With a digital-native generation reaching adulthood, events might have to get more interactive to adapt. Also: a culture problem you might be facing.
Interactivity is already a big deal for meetings, especially those focused on trying to win over younger audiences.
But that problem is about to get much more pronounced, Skift’s Jaimie Seaton points out in a new article.
Here’s the gist: With gen Z—a generation only slightly smaller than millennials—quickly reaching adulthood, interactivity is going to quickly become a requirement, in no small part because younger generations have spent their entire lives surrounded by the kind of technology older generations only picked up on later in life.
That said, the use of interactivity can’t be forced, Red Velvet Events President Cindy Lo tells Seaton.
“Here’s the funny thing about gen Z and even millennials; if it looks like you’re trying too hard it won’t work,” Lo told the publication. “When we are meeting with clients to talk about conferences, before we even begin we ask them a lot about their company culture and what their values and goals are, so we can align it with the event.”
So, in other words, more interactive, but not too interactive, so as not to seem forced. Got it?
What Culture Eats
— Talent Anarchy (@TalentAnarchy) August 25, 2017
Familiar with the phrase “culture eats strategy for breakfast”?
It’s a commonly made point about how the wrong culture can break down the right strategy, and it’s one WorkXO’s Jamie Notter disagrees with.

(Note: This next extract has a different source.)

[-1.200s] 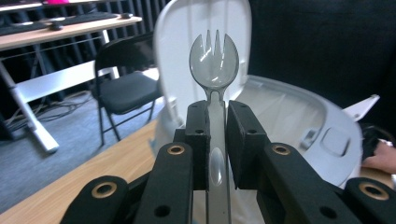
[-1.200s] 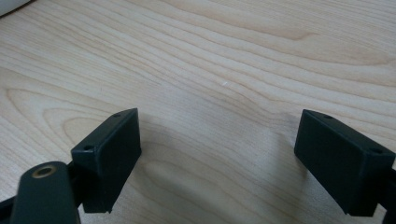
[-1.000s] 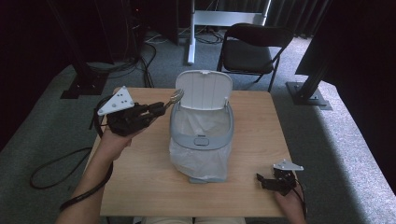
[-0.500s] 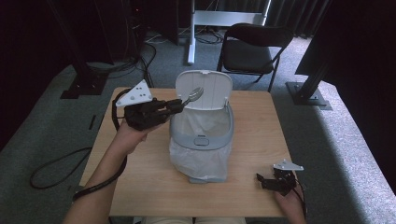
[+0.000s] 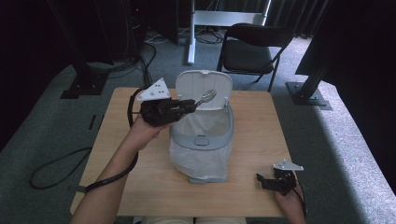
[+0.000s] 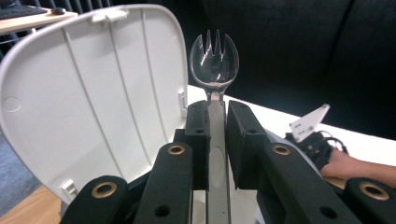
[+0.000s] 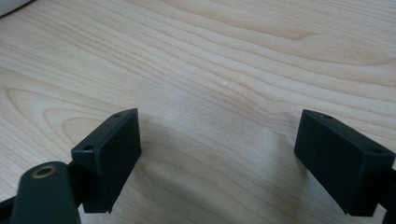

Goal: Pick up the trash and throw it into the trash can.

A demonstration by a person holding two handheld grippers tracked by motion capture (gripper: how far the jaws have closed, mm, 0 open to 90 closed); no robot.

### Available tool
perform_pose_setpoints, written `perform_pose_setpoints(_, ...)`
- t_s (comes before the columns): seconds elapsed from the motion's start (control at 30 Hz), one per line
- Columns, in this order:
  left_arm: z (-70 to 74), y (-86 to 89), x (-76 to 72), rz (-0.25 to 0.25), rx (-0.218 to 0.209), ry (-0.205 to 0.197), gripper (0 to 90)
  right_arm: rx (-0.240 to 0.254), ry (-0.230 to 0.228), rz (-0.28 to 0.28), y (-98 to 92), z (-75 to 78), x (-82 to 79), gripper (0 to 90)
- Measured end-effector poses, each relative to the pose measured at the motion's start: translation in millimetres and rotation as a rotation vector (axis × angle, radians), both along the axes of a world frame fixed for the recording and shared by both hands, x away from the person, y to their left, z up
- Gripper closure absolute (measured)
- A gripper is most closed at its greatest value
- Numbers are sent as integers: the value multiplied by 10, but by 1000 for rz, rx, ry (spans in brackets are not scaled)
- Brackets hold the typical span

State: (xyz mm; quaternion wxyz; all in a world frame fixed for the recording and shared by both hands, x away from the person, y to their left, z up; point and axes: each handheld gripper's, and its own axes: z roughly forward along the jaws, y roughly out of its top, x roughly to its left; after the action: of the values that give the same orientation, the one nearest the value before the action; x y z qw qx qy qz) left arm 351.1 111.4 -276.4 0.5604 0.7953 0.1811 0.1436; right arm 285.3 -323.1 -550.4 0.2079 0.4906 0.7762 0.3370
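A bin [image 5: 201, 140] is standing at the middle of the table [image 5: 140, 186], its lid [image 5: 201, 86] rising behind the opening. The left gripper [image 5: 187, 106] is reaching in from the bin's left, holding a spork [image 5: 205, 98] over the opening, before the lid. The right gripper [image 5: 264, 179] is lying at the near right corner. A chair [image 5: 250, 51] is standing behind the table.

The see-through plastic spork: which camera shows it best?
The left gripper view: the clear plastic spork stands close up, tines and bowl sharp, handle pinched in the left hand-held gripper. The high view shows it small and shiny over the bin. The right gripper view faces tabletop.
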Motion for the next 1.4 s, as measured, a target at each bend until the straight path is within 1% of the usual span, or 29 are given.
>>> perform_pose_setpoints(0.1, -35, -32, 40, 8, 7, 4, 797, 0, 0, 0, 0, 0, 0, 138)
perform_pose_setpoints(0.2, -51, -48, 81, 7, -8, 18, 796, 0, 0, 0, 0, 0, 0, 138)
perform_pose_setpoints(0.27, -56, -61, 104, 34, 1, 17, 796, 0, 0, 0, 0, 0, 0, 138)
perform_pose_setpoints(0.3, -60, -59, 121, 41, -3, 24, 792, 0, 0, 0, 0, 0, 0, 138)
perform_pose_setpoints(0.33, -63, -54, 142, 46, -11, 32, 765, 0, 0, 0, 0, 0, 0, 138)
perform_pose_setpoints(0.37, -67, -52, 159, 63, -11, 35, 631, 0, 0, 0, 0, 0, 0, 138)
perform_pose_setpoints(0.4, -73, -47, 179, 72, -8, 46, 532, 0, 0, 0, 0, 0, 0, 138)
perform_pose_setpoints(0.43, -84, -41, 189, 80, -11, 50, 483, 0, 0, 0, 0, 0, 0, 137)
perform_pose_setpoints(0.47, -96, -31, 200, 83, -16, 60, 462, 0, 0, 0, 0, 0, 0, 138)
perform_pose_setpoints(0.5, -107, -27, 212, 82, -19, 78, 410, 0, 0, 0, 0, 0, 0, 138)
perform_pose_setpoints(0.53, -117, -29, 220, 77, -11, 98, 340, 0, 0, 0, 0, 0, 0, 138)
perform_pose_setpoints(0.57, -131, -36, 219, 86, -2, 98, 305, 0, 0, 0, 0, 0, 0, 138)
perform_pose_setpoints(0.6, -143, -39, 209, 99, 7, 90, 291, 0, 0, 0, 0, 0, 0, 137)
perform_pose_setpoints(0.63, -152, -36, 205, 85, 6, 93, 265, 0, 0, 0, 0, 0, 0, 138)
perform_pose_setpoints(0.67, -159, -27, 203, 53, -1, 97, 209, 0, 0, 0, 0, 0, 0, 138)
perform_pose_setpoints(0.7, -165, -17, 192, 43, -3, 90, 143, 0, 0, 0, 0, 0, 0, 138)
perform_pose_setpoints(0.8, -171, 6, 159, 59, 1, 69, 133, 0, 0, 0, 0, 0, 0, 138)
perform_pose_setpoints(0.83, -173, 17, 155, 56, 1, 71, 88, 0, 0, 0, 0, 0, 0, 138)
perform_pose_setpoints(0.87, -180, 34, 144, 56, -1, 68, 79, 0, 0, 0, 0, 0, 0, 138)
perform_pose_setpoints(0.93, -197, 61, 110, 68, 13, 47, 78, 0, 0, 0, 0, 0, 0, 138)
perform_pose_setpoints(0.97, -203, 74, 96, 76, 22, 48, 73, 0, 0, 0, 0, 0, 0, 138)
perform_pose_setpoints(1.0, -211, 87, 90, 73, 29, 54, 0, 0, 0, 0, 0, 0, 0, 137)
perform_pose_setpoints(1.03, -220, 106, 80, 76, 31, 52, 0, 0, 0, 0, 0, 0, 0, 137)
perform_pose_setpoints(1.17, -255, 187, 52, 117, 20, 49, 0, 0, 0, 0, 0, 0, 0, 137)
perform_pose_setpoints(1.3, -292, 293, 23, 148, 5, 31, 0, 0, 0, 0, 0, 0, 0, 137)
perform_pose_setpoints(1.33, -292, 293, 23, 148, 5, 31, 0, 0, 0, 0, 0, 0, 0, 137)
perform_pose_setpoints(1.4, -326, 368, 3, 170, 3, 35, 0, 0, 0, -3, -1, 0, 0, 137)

But Notter does see culture eating something else: innovation.
“In today’s age of disruption, everyone’s talking about the need for innovation, but too often it stops right there—at talk,” Notter writes in a recent blog post.
Check his post to learn how cultural problems might hamper your innovation efforts.
Other Links of Note
Two-factor authentication is a good way to protect your account, but it’s not foolproof on its own, as journalist John Biggs recently learned. Lifehacker has a guide on strengthening your mobile security.
Find the language around association management systems confusing? Delcor has a glossary of terms to help clear things up. You might want to bookmark this one.
Perhaps too much optimism isn’t a good thing. Mashable’s Aaron Orendorff makes the case against always seeing the glass half-full.